Another example is ChatGPT. Human feedback has been used in "teaching" it. Artificial intelligence produces text, and people evaluate whether it was a good or bad answer. Was there hate speech or incitement to violence, and so on. It fine-tuned ChatGPT.

That work was done by Kenyan workers at an absolutely miserable salary, and those people had to watch and read absolutely really sick hate speech and violent text from there, which was very traumatic for these workers. The pay and compensation for this job were completely ridiculous. All these kinds of examples are somewhat "boring" when compared to the fact that we can throw the idea into the air of a shiny robot that comes and takes everyone's jobs.

That's why I'm concerned that the narrative in the media has shifted so much away from these things where there are really important, acute problems. There is also a lot of expertise in various places in society about these.
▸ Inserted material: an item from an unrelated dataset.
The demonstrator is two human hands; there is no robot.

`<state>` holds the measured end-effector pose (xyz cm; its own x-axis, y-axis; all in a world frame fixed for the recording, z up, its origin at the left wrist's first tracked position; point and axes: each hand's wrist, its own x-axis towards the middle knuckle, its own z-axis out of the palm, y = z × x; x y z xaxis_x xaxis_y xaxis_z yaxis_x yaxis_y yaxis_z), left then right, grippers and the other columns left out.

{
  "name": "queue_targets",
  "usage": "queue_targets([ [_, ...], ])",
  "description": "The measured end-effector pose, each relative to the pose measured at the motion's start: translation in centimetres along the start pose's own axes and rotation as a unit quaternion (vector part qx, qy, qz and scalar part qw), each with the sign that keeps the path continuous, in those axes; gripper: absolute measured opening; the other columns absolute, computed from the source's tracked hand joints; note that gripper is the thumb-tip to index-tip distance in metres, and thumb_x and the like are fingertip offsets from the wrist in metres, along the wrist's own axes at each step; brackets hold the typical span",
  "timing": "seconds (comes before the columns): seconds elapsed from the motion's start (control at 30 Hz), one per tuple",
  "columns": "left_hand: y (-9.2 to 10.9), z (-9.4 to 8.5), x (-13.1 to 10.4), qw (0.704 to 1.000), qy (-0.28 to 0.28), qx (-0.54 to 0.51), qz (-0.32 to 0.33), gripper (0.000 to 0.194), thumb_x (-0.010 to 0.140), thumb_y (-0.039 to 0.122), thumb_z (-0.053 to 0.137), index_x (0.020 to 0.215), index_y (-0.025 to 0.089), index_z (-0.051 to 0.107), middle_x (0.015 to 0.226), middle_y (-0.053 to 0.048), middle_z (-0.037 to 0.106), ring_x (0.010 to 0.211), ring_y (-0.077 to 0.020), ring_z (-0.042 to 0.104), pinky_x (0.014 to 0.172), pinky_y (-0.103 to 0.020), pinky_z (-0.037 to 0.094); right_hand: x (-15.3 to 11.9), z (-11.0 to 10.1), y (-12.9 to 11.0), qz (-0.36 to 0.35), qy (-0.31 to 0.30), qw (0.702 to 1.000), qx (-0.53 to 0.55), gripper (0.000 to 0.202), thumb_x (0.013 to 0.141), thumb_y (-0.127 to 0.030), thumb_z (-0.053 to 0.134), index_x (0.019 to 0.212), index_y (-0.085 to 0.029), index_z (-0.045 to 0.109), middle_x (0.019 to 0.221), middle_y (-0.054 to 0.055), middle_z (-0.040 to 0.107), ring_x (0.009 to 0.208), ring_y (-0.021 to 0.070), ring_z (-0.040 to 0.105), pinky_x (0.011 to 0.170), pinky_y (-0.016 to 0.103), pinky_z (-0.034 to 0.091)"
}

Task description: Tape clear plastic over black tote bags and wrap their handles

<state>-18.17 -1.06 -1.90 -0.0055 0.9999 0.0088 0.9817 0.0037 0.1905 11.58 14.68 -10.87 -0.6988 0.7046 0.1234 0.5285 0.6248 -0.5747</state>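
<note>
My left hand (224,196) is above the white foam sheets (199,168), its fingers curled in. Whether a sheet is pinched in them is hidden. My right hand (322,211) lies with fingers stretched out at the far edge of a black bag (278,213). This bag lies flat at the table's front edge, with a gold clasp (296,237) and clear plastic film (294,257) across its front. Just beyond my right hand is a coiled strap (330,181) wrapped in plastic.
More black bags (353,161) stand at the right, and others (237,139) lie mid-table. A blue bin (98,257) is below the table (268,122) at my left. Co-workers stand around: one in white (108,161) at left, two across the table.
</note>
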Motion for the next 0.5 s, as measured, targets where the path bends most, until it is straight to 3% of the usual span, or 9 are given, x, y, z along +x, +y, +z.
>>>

Yet when artificial intelligence is discussed, only engineers or nerds like me get to be heard, even though that discussion should also include the voices of lawyers, sociologists, and other social scientists.

Last question. What should we all keep in mind about artificial intelligence?

I would emphasize that it's not any kind of really weird sci-fi, which looks like brains in a blue circuit. I would like it not to be thought that artificial intelligence is some kind of strange vision of the future, but that it is already now smart devices used in everyday life that are full of applications using artificial intelligence. They affect the lives of people and their families right now.

Artificial intelligence is not some kind of incomprehensible rocket science, but anyone can understand it if they want to.